Das Projekt wird nicht ewig laufen und was danach kommt, wird sich zeigen ....
(nein, meine Lieblinge gebe ich nicht weg, aber ich habe mehr Lieblinge als ich nutzen kann)
Manohara hat geschrieben:heute war ich bei Agnes, in der Bayernkaserne (in München).
Dort halten sich viele Flüchtlinge auf und Agnes organiesiert Nähkurse für Interessierte.
Sie haben einige alte Nähmaschinen, wovon viele nicht funktionieren.
Die meisten sind neueren Datums und ich müsste mich erst lange einarbeiten, bevor ich da etwas verbessern könnte, ABER:
Die Maschinen, die ich bis jetzt bei mir versammelt habe, wären dort sehr willkommen
Moin,
bringst Du Maschinen da hin? Oder hast Du einen Empfänger-Kontakt für mich? Ich könnte eine Husqvarna 19e schicken. Geprüft, geputzt, geölt, mit Anleitung, Koffer und Spulen. Für meine Zwecke zu leicht gebaut.
Du bist der Zweite, der mich fragt und gerne helfen möchte.
Das freut mich.
Ich kenne das ganze Umfeld und die Umstände noch nicht so genau.
Momentan denke ich daran, eine Pfaff 130 (mit Tisch) fit zu machen und sie dort hin zu bringen.
Die einzige Maschine, die sie dort hatten und die mir bekannt war, war eine PFAFF 130, deren Zickzack-Steller blockiert und keinen Gradstich mehr macht.
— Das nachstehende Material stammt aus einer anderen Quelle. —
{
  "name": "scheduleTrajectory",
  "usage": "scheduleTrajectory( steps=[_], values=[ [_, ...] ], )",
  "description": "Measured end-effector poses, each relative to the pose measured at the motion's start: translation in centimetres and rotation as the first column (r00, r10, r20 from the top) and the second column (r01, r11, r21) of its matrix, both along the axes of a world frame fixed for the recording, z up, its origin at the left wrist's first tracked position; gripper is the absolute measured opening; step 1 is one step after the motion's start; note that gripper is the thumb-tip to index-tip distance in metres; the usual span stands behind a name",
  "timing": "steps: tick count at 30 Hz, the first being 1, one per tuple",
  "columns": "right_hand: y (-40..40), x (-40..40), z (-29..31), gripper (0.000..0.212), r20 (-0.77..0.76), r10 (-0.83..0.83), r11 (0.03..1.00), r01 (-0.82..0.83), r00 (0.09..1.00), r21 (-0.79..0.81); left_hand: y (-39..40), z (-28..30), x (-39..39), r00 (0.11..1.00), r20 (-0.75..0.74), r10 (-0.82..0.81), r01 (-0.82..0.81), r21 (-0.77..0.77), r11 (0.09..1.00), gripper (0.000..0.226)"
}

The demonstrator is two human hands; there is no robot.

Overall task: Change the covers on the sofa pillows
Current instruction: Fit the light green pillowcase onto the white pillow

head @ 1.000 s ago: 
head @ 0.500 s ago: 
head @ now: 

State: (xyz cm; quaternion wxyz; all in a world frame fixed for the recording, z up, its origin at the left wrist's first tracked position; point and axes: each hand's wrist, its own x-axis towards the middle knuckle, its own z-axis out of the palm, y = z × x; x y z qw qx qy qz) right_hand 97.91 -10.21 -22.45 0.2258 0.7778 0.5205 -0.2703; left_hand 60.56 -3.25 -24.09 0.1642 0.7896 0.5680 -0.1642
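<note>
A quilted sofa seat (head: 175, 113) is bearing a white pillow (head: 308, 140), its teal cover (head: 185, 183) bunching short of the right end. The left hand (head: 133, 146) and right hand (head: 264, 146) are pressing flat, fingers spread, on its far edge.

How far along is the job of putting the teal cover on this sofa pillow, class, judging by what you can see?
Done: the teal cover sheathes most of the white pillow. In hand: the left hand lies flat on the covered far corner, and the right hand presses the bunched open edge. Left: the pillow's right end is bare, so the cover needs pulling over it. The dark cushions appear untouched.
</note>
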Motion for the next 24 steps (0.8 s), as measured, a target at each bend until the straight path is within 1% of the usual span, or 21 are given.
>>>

Die werde ich im Austausch dann mitnehmen und sehen, ob ich sie flott bekomme (was ich annehme).
Ich werde mit Agnes über Eure Angebote reden und gehe davon aus, das sie sich ebenfalls freuen wird.
Ob - und wie schnell dort Platz sein wird, kann ich momentan nicht sagen, finde es aber heraus.